The penalties and fines for violating the ELD mandate make it even more restrictive. Out-Of-Service or OOS is a term used when a driver received a penalty for not using an ELD. When drivers violate specific regulations, the authority places them in an OOS status for at least 10 hours, which means the driver is no longer allowed to continue the trip.

The era Of ELDs reduced shippers’ operation costs

Contrary to common belief, The ELD mandate reduced Shippers Operation Costs in several aspects. The shipping industry was focused more on the initial costs of transitioning from paper logs or AOBRDs to the modern electronic logging devices and the fines and penalties associated with violations of the ELD mandate. Some overlooked its benefits in the long run.

The new ELD mandate comes with additional costs when purchasing modern electronic devices. However, it is not costly to be ELD compliant. The expensive costs begin when you violate the regulations of the mandate, which forces everyone to adhere, considering that the primary purpose of the rule is to keep roads safe.

Violations of the ELD mandate can cost anywhere from $1,000 to $10,000. Additionally, having drivers in OOS status costs the company a hefty amount of revenue. A revenue loss of around $300 per day will apply when a driver is out-of-service.

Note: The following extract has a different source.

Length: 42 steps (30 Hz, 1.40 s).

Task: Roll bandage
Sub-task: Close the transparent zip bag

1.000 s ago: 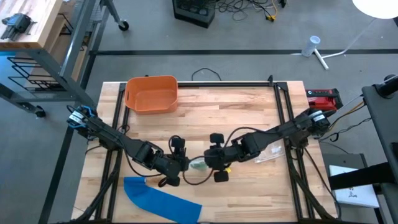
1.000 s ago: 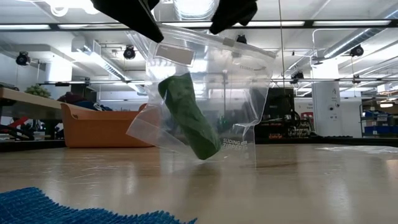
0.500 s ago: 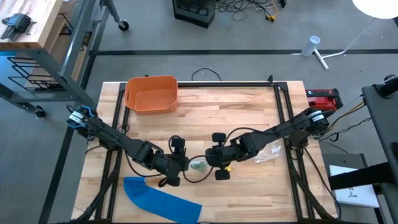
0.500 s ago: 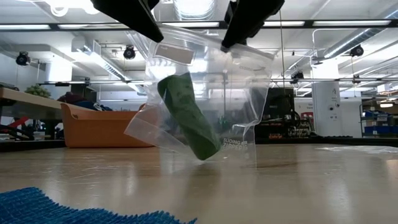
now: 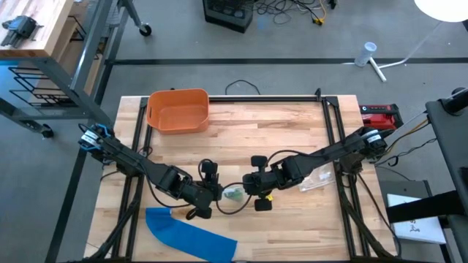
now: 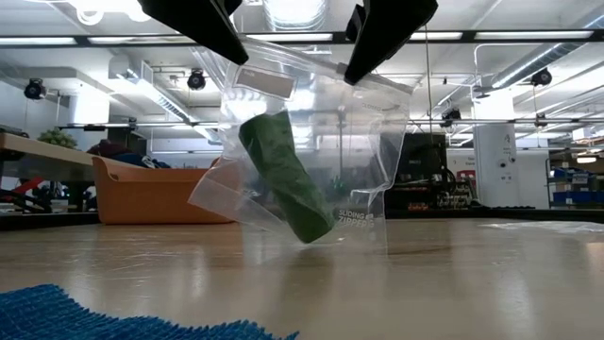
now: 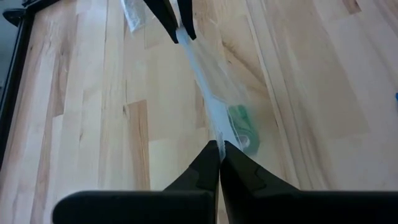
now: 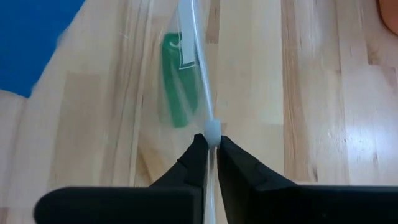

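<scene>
A clear zip bag (image 6: 311,142) hangs over the middle of the table with a green rolled bandage (image 6: 288,184) slanting inside it. My left gripper (image 5: 216,191) is shut on the bag's top edge at its left end. My right gripper (image 5: 248,188) is shut at the right end, where the white slider (image 8: 212,129) sits. The low view shows both coming in from above, the left gripper (image 6: 203,24) and the right gripper (image 6: 377,42). The bandage (image 7: 242,121) lies against the bag's lower corner (image 6: 316,236). My left gripper pinches the bag's top edge (image 7: 217,138) at its left end between its two fingers, slanting down from the table's left. The bag hangs below it. My right gripper pinches the top edge at the slider (image 8: 212,130), slanting down from the table's right. The edge (image 7: 198,74) runs taut between the two grippers.
A blue cloth (image 5: 190,234) lies at the table's near left. An orange bin (image 5: 178,109) stands at the far left. A clear wrapper (image 5: 316,179) lies under the right arm, and a red tool (image 5: 380,115) sits off the table's right edge.
My right gripper has sunk and tipped down onto the right end of the bag's top edge, where it now sits at the slider. The bag and the bandage have kept hanging where they were.
</scene>
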Each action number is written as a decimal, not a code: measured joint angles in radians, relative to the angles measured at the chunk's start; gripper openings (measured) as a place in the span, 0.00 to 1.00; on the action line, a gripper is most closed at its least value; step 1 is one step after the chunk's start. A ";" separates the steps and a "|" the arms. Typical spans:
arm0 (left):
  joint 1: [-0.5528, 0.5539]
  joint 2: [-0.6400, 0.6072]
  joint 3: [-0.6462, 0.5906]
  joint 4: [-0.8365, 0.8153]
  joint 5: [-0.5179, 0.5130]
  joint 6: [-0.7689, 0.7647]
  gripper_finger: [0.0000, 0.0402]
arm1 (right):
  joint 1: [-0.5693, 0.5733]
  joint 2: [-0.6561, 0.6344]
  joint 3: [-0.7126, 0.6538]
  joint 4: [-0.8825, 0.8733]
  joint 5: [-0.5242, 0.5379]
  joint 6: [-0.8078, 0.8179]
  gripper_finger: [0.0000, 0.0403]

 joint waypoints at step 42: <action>0.000 0.000 0.000 -0.002 0.007 0.000 0.00 | 0.006 0.000 -0.003 -0.041 -0.026 -0.006 0.10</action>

ELD compliant companies significantly reduced their insurance costs. Considering that electronic logging devices increase fleet safety, insurance companies are now offering lower insurance premiums to shipping companies. Most insurance companies are now considering ELD records when determining insurance rates.

Aside from reducing insurance costs, shipping companies have also lowered costs in administrative operations. IFTA calculations, for instance, previously required a lot of resources to be diverted to this annual process, but with electronic logging devices, IFTA reports are now automatically computed.

How the ELD mandate affected shippers in general

The shipping industry and most especially their drivers initially had many complaints with the ELD mandate. Most of their claims arose from the costs and inconveniences coupled with the regulations. Advocates of the new rule said, however, that these protestors failed to consider how the benefits outweigh the costs.

Now that the ELD era has begun, it is more evident that using ELDs and following regulations has many advantages. Apart from keeping the roads safe for drivers, the mandate has significantly optimized work, which in turn reduced operational costs and contributed to safer roads.